Bab 1.5

36 19 10
                                    

~ Author POV ~

30 menit sebelum Arin bertemu dengan Vian didepan pintu Cafe.

Setelah menyelesaikan urusan perut di gerai gerobak pecel lele, Arin dan Dita menuju kosan.

Arin sudah setuju akan menginap dikosan Dita.

Tak lama kemudian. Setelah membersihkan diri dan mengganti pakaian -pakaian Arin yang sengaja ia tinggalkan dikosan Dita untuk dipakai seperti saat ini- Arin duduk diatas ranjang, menyalakan laptop milik Dita dan mengeluarkan tempat pensil dari dalam totebag. Mencari benda kecil yang ia butuhkan saat itu juga.

Ia ingin melanjutkan film yang belum selesai ia tonton.

"Rin, udah mandinya? Giliran gue ya." Ujar Dita saat dirinya menyadari bahwa Arin sudah selesai, mengambil handuk dan melengos menuju kamar mandi.

Arin hanya mengangguk, perhatiannya masih pada benda kecil yang tak kunjung ia temukan. Beberapa kali memastikan bahwa benda itu tidak ada didalam tempat pensilnya.

Arin panik, "diiiiiitttt, flashdisk gue ga adaaa. Gimana dongggg." Rengeknya sembari mengacak-acak dan mengeluarkan seluruh isi totebag.

"Lahhhh ko bisa? Cari dulu yang bener." ujar Dita dari dalam kamar mandi.

"Serius ga adaaaa." Arin sudah mengeceknya sebanyak 4 kali, tidak ada satupun keberadaan flashdisk disana. Hanya ada pouch make-up, buku catatan dan tempat pensil.

"Jangan panik dulu dong, bikin gue ikutan deg-degan." Tukas Dita dari kamar mandi "inget-inget dulu kapan terakhir Lo ngeluarin flashdisk."

"Aduh gimana dong tugas-tugas gue ada disitu semua." Lirih Arin.

Bukan tentang ia tak lagi bisa melanjutkan film yang sedang ia tonton atau bahkan soal harga flashdisk yang ia punya itu.
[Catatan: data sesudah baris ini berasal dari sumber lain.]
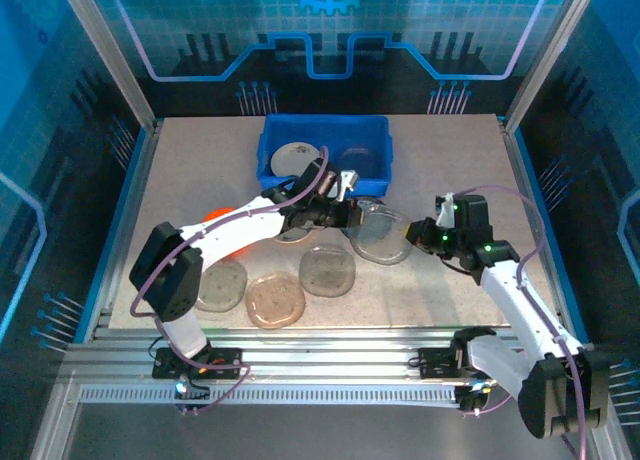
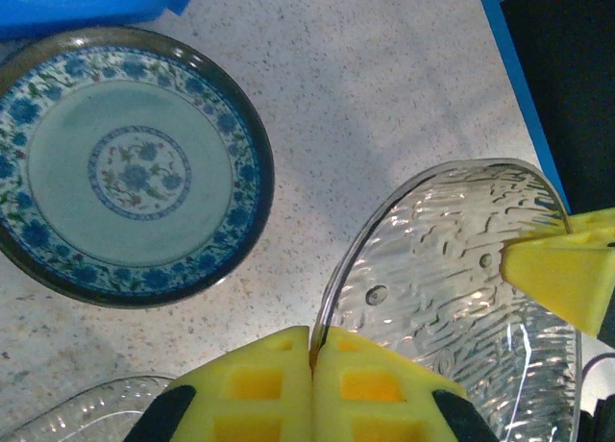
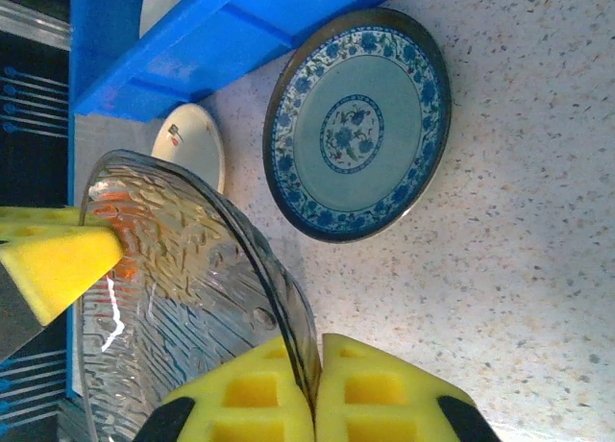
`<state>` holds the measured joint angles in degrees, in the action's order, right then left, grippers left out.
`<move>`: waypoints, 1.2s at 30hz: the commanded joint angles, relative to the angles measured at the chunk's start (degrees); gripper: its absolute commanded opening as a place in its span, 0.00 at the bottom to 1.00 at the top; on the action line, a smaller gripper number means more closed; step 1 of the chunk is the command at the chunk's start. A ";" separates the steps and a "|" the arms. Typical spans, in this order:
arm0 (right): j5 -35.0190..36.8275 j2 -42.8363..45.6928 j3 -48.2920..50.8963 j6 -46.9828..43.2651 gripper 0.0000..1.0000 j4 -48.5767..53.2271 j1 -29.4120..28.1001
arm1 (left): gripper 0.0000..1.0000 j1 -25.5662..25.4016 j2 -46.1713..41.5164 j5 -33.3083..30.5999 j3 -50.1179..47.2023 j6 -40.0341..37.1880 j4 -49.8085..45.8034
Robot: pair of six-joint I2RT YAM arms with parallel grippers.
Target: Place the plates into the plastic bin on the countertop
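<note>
By my reckoning the task is only a small part done. The plastic bin [image 1: 325, 123] sits at the far middle of the tabletop [image 1: 450, 160]. It holds two plates, a cream plate [image 1: 297, 158] on its left and a glass plate [image 1: 358, 161] on its right. All the other plates lie outside it.

The plate in hand is the clear plate [image 1: 385, 235], just near of the bin's right corner, between the two arms. The left fingers [image 2: 312, 370] are clenched on its left rim and the right fingers [image 3: 314, 380] on the opposite rim, so both grasp the same plate. I cannot tell whether it has left the tabletop.

Several plates are left to move. A blue-patterned plate [image 2: 125, 168] lies just near of the bin, with a small marked plate [image 3: 192, 144] to its left. An orange-red plate [image 1: 213, 218] is partly under the left arm. Towards the near edge sit a greenish glass plate [image 1: 220, 285], a brownish glass plate [image 1: 275, 300] and a greyish glass plate [image 1: 327, 272].

The clear plate is pressed glass, rounded-square, with a rippled surface, a raised rim and bright glints. It looks slippery. The blue-patterned plate is round and glazed, with a floral band, a dark edge and a central medallion. The fingers are yellow blocks with square recesses, and they look soft. The bin is smooth bright blue plastic with low walls. The tabletop is matt beige and finely speckled.
</note>
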<state>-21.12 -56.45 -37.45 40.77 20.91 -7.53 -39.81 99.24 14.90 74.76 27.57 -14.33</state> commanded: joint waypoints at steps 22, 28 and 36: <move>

Tapi soal seluruh tugas yang ada didalamnya, tugas yang menjadi senjata untuk ia menjalani kegiatan perkuliahan.

Nilainya akan benar-benar hancur jika benda itu tidak ditemukan, itu adalah hal paling buruk yang akan membuatnya menderita.

Ia berpikir keras, berusaha mengingat kembali kapan terakhir kali ia menggunakan flashdisk.

Setelah mengingat-ngingat, ada sekelebat ingatan yang menghampirinya.

Aduh, bisa gila gue. Waktu itu gue minta file film di komputer cafe vian, apa jangan-jangan ketinggalan disitu ya? Arin menepuk jidatnya, menyadari kecerobohannya saat itu.

Setelah beberapa kali mencoba mengingat kembali, hanya kejadian itulah yang ia ingat.

Arin menggigit jari, mencoba mencari solusi dari apa yang sedang ia alami kini. Keputusan apa yang tepat untuk mengatasinya.

Kalau gue kesana ada si Vian gimana? Duh males banget lagi ketemu dia. Runtuknya dalam hati.

Tapi kalau ga gue cek dulu, ntar flashdisk gue ilang gimana. Resahnya.

Mengingat bahwa bukan hanya dirinya yang memasuki ruangan pribadi Vian membuatnya cemas.

Setelah beberapa saat menimbang-nimbang akhirnya Arin memutuskan apa yang ia akan lakukan. Ia merasa tepat dengan keputusannya.

"Dittt, gue keluar dulu yaaaa bentar." Ucap Arin, ia memutuskan mengeceknya terlebih dahulu. Ia harap Vian sedang tidak berada di cafe.

Arin tau Vian jarang mengecek pekerjaan di cafe, Vian mempercayakan sepenuhnya pada pegawai. Hanya sesekali saja Vian mengunjungi cafe miliknya itu.